🤖 AI Summary
This work addresses four core bottlenecks in neural combinatorial optimization (NCO) for the vehicle routing problem (VRP): poor generalization, limited scalability to large-scale instances, incompatibility with diverse VRP variants, and lack of comparability with classical operations research algorithms. To tackle these, we propose the first four-dimensional taxonomy—categorizing methods as constructive, improvement, single-prediction, or iterative-prediction—and systematically survey and evaluate state-of-the-art approaches. Through empirical analysis integrating reinforcement learning, supervised learning, and unsupervised learning, we identify shared limitations and introduce a novel “multi-dimensional synergistic breakthrough” paradigm. We further establish a dynamically updated, open-source living knowledge base. Our contributions include: (i) the most comprehensive NCO-VRP survey to date; (ii) a curated list of key open challenges; and (iii) community infrastructure enabling standardized benchmarking and sustained methodological advancement.
📝 Abstract
Although several surveys on Neural Combinatorial Optimization (NCO) solvers specifically designed to solve Vehicle Routing Problems (VRPs) have been conducted, they did not cover the state-of-the-art (SOTA) NCO solvers emerged recently.

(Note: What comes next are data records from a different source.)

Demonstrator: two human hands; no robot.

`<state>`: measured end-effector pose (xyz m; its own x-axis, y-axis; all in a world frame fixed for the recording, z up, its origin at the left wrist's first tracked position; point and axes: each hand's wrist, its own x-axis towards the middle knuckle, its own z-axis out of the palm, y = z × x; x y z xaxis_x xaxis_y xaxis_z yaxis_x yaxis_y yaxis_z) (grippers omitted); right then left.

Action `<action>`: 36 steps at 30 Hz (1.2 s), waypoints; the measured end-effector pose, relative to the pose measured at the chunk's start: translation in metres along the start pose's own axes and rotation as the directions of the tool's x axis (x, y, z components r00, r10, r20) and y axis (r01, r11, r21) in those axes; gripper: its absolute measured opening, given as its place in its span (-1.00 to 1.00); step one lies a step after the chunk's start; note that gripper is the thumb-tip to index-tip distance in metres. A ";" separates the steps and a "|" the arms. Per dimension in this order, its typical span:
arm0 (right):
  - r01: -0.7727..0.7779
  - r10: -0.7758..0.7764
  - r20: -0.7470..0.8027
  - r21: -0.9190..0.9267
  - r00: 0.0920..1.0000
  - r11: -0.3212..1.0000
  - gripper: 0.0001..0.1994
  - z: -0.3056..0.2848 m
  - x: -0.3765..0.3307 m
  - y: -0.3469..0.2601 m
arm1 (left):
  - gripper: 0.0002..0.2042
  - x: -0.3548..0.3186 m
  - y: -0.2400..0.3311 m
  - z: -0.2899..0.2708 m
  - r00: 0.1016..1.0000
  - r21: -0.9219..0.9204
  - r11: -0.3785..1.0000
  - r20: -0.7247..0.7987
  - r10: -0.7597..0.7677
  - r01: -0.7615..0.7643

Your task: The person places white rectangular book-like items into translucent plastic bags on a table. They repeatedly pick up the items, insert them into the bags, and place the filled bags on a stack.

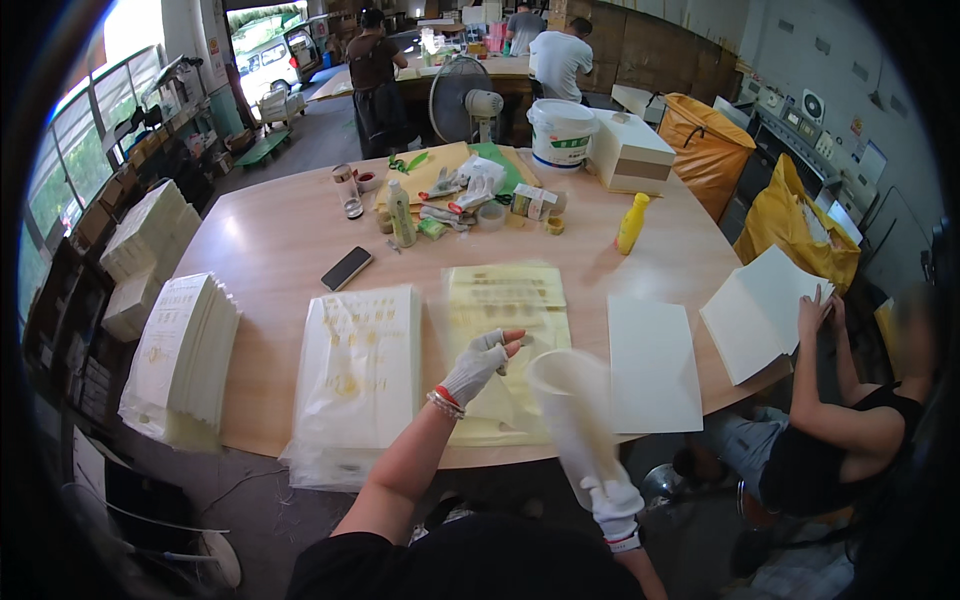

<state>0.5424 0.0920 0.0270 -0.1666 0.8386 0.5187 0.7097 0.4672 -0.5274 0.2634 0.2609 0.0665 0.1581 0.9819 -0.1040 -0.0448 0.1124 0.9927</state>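
Observation:
My left hand (pixel 482 362), in a white knit glove with bare fingertips, rests with fingers spread on a pale yellow printed bag (pixel 505 330) lying flat on the wooden table (pixel 270 240). My right hand (pixel 612 497), also gloved, is down at the near edge and grips the lower end of a thin translucent sheet or bag (pixel 570 410), which is blurred and rises toward the yellow bag. A stack of printed bags in clear plastic (pixel 358 375) lies just left of my left hand. A plain white sheet stack (pixel 652 362) lies to the right.
A tall stack of printed sheets (pixel 185 355) overhangs the left table edge. A phone (pixel 346 268), bottles, tape rolls, a yellow bottle (pixel 631 223), a white bucket (pixel 561 133) and a box sit farther back. A seated person's hands (pixel 818 310) rest on a white stack at right. A fan and several people stand behind.

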 end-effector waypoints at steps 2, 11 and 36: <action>-0.136 0.182 0.328 -0.157 0.927 0.978 -0.77 0.002 0.022 -0.014 | -0.73 -0.005 0.017 0.019 0.999 0.102 0.994 -0.034 -0.032 0.036; -0.474 0.460 -0.115 -0.183 0.881 0.862 -0.44 0.111 0.056 0.089 | -0.58 -0.029 -0.091 0.083 0.953 0.713 0.635 0.186 0.239 -0.298; -0.107 0.330 0.674 -0.350 0.661 0.931 -0.24 0.043 -0.044 0.036 | -0.82 -0.218 -0.134 -0.005 0.996 0.720 0.692 -0.008 0.085 -0.053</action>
<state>0.5458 0.0843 -0.0444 -0.3375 0.8973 -0.2845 0.9180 0.2469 -0.3104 0.2301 0.0322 -0.0442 0.1460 0.9891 -0.0199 0.6707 -0.0841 0.7370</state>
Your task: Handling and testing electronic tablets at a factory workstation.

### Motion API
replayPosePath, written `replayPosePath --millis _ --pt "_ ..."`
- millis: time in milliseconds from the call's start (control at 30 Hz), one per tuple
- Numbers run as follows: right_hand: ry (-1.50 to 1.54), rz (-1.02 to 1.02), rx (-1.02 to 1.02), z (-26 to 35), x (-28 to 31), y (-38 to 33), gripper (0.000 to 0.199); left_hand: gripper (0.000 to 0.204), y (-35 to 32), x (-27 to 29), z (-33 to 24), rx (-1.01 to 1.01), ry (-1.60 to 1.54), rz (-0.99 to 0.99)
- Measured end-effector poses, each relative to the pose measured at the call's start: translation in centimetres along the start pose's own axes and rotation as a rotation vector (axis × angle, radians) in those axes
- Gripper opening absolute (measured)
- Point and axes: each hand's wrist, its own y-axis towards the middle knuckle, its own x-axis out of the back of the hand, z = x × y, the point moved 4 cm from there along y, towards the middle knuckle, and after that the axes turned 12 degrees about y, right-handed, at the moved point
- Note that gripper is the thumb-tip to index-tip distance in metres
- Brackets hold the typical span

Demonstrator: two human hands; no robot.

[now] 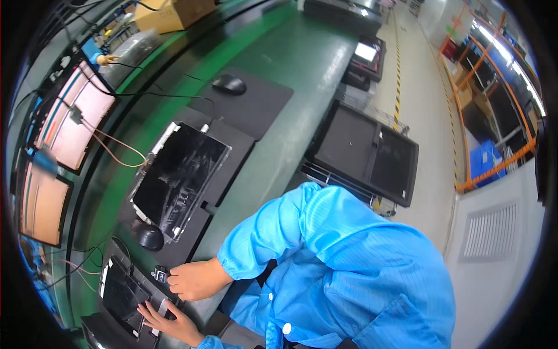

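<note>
My right hand reaches out of a blue sleeve to the bench edge. Its fingers are curled around a small black device. My left hand lies lower, with its fingers spread flat on the near edge of a small dark panel in a black tray. A larger dark glossy screen panel lies face up on a black mat beyond my hands. A black mouse sits at its near corner.
Two lit pinkish monitors stand along the left, with thin cables running to the large panel. A second mouse rests on a far mat. A cardboard box sits at the back. A cart holding black panels stands on the right.
</note>
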Motion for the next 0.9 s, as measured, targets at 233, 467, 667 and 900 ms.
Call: replayPosePath --millis 233,467,667,900 --pt "-0.012 -0.036 -0.024 -0.5 0.0 -0.1 0.019 0.053 -0.4 0.4 0.0 -0.031 0.075 -0.024" --pt "0.082 -0.04 -0.041 -0.8 -0.8 0.6 0.021 0.075 0.0 2.8 -2.7 -0.077 -0.075 -0.125" --pt "0.091 -0.127 0.04 -0.8 -1.0 1.2 0.022 0.071 0.0 3.7 -3.7 -0.248 0.064 -0.225" --pt "0.179 -0.198 0.015 -1.4 -0.1 1.5 0.029 0.077 0.2 3.6 -3.6 -0.243 0.038 -0.092"
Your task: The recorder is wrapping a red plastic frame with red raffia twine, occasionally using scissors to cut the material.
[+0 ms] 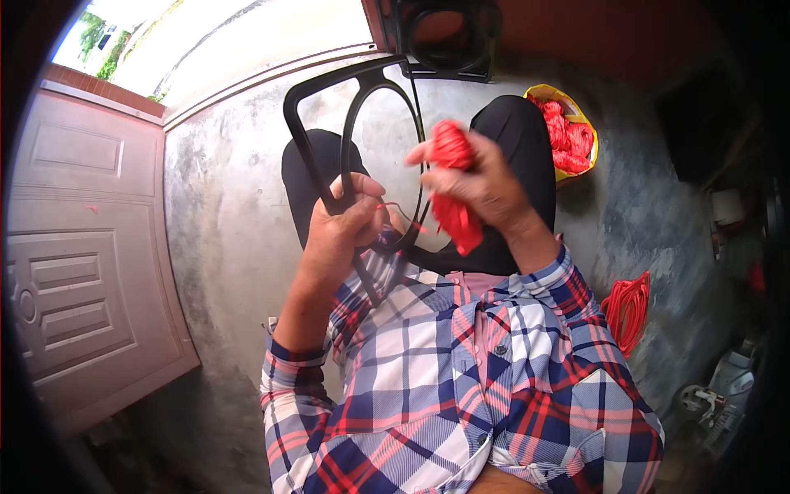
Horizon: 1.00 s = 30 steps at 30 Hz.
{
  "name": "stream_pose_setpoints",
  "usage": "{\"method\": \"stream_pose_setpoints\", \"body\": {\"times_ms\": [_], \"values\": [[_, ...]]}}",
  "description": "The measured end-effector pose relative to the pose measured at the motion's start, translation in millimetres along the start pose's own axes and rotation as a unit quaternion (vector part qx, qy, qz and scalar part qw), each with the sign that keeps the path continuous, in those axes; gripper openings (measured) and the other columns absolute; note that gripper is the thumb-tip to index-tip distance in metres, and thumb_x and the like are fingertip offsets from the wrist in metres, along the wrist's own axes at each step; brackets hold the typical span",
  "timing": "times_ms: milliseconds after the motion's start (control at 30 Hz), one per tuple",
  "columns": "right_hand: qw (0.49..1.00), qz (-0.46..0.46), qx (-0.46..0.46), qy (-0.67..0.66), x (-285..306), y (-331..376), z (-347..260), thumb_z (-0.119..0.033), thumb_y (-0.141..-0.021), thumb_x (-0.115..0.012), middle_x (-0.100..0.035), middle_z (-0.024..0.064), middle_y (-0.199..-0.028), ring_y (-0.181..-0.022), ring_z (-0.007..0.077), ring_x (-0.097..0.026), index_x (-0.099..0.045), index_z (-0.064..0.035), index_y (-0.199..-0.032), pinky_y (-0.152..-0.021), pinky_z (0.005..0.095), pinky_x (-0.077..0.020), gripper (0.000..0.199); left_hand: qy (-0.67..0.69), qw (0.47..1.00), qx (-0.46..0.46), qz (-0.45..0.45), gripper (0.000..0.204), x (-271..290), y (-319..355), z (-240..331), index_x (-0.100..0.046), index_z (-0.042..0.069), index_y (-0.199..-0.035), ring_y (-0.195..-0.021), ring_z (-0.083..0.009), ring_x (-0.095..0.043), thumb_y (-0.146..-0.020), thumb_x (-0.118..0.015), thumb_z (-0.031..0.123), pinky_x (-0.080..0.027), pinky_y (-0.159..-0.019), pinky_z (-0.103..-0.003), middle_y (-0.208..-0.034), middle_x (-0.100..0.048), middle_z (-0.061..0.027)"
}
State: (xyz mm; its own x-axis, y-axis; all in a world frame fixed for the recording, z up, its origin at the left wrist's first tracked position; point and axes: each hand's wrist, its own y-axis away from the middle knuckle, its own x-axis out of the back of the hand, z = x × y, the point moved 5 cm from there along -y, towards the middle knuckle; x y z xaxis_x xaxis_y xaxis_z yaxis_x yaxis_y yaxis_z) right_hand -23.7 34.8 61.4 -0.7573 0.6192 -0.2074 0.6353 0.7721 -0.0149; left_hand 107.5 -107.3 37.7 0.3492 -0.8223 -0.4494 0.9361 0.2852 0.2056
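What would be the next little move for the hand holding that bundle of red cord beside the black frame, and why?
Probably the right hand carries the red cord bundle through the black frame. The left hand grips the frame's bar where a thin red strand runs from it across to the bundle, so a further wrap looks likely.

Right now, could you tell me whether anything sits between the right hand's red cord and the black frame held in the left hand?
Nothing visible does. The right hand holds the red cord beside the black frame, which the left hand grips.
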Motion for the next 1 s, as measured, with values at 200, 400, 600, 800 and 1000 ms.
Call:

More importantly, to establish a comprehensive and up-to-date taxonomy of NCO solvers, we systematically review relevant publications and preprints, categorizing them into four distinct types, namely Learning to Construct, Learning to Improve, Learning to Predict-Once, and Learning to Predict-Multiplicity solvers. Subsequently, we present the inadequacies of the SOTA solvers, including poor generalization, incapability to solve large-scale VRPs, inability to address most types of VRP variants simultaneously, and difficulty in comparing these NCO solvers with the conventional Operations Research algorithms. Simultaneously, we discuss on-going efforts, identify open inadequacies, as well as propose promising and viable directions to overcome these inadequacies. Notably, existing efforts focus on only one or two of these inadequacies, with none attempting to address all of them concurrently. In addition, we compare the performance of representative NCO solvers from the Reinforcement, Supervised, and Unsupervised Learning paradigms across VRPs of varying scales. Finally, following the proposed taxonomy, we provide an accompanying web page as a live repository for NCO solvers. Through this survey and the live repository, we aim to foster further advancements in the NCO community.